But where did the brewer find his yeast? The reply to this question is similar to that which must be given if the brewer were asked where he found his barley. He has received the seeds of both of them from preceding generations. Could we connect without solution of continuity the present with the past, we should probably be able to trace back the yeast employed by my Mend Sir Fowell Buxton today to that employed by some Egyptian brewer two thousand years ago. But you may urge that there must have been a time when the first yeast-cell was generated. Granted—exactly as there was a time when the first barley-corn was generated. Let not the delusion lay hold of you, that a living thing is easily generated, because it is small. Both the yeast-plant and the barley-plant lose themselves in the dim twilight of antiquity, and in this our day there is no more proof of the spontaneous generation of the one than there is of the spontaneous generation of the other.

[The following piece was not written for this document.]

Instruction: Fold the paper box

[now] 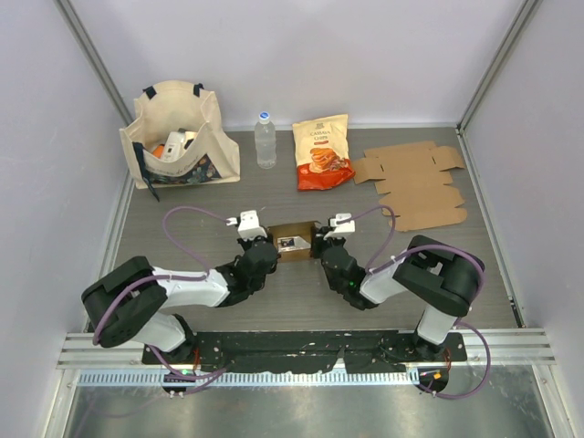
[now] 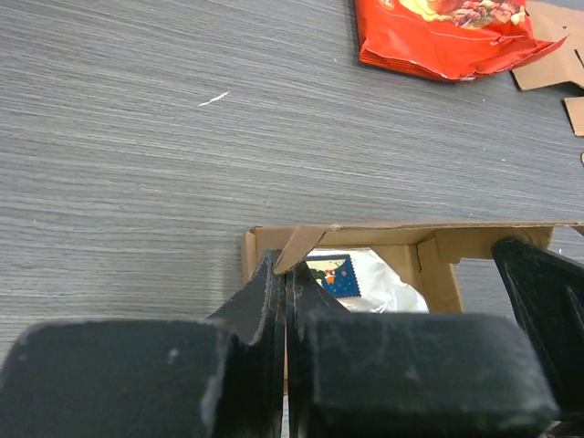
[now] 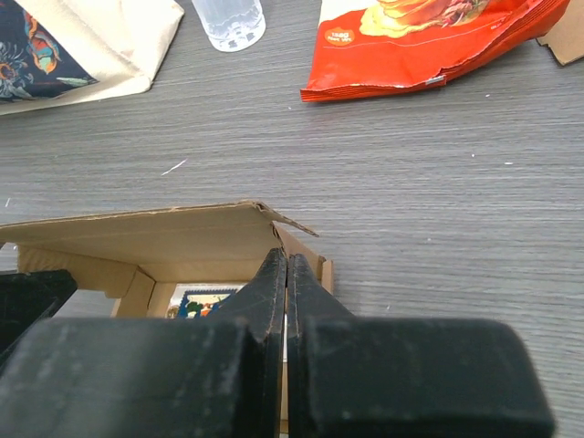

I stated a moment ago that the fermentation of grape-juice was spontaneous; but I was careful to add, "in what sense spontaneous will appear more clearly by-and-by." Now, this is the sense meant: The wine-maker does not, like the brewer and distiller, deliberately introduce either yeast, or any equivalent of yeast, into his vats; he does not consciously sow in them any plant, or the germ of any plant; indeed, he has been hitherto in ignorance whether plants or germs of any kind have had anything to do with his operations. Still, when the fermented grape-juice is examined, the living Torula concerned in alcoholic fermentation never fails to make its appearance. How is this? If no living germ has been introduced into the wine-vat, whence comes the life so invariably developed there?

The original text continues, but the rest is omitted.